TASK DESCRIPTION =
Each line from the start of the data below through the one containing "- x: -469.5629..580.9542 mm" must be reproduced exactly.

RECORDED DATA =
────────────────
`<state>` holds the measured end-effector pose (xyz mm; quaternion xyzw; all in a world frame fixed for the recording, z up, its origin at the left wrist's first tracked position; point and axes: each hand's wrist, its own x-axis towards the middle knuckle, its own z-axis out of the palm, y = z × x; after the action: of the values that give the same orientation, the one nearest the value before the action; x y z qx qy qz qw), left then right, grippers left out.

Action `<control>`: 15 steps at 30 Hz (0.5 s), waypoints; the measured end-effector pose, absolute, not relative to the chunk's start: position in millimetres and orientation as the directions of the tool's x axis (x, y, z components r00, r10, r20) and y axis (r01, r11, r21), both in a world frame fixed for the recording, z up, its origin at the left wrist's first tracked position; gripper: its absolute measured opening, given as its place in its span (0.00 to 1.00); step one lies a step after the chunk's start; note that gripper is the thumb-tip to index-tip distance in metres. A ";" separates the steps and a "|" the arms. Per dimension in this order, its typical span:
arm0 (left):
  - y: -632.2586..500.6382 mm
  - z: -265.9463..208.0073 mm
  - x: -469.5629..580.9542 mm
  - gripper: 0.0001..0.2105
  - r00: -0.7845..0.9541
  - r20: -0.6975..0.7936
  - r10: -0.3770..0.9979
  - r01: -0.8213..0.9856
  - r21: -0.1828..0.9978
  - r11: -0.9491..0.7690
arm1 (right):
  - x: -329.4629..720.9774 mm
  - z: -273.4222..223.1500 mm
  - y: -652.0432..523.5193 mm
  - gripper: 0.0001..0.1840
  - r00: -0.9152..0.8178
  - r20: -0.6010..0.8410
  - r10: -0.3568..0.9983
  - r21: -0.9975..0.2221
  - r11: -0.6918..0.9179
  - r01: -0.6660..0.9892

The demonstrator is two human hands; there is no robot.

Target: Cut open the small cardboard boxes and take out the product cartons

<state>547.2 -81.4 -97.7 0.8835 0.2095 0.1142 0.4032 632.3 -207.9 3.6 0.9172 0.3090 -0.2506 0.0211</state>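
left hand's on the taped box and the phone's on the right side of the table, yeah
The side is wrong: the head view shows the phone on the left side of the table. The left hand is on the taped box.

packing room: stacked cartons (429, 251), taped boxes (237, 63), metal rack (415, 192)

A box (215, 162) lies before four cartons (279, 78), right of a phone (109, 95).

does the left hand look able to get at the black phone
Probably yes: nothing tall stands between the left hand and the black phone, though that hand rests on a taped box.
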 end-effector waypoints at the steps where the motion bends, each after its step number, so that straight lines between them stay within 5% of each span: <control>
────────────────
EXERCISE OUTPUT =
`<state>` holds the measured end-effector pose (xyz mm; quaternion xyzw; all in a world frame fixed for the recording, z up, its origin at the left wrist's first tracked position; point and axes: each hand's wrist, its own x-axis towards the middle knuckle, its own z-axis out of the palm, y = z × x; after the action: of the values that give the same orientation, the one nearest the value before the action; x y z qx qy qz qw), left then right, grippers left out.

Action `<control>`: 15 steps at 30 Hz (0.5 s), waypoints; the measured end-effector pose, absolute, not relative to the chunk's start: position in millimetres and orientation as the directions of the tool's x axis (x, y, z components r00, r10, r20) and y axis (r01, r11, r21), both in a world frame fixed for the recording, z up, its origin at the left wrist's first tracked position; gripper: its absolute measured opening, given as its place in its span (0.00 to 1.00); step one lies a step after the chunk's start; note that gripper is the thumb-tip to index-tip distance in metres. A ";" separates the steps and a "|" the arms. Per dimension in this order, its typical span:
arm0 (left):
  - y: -632.2586..500.6382 mm
  - z: -265.9463..208.0073 mm
  - x: -469.5629..580.9542 mm

What appears above is the full answer.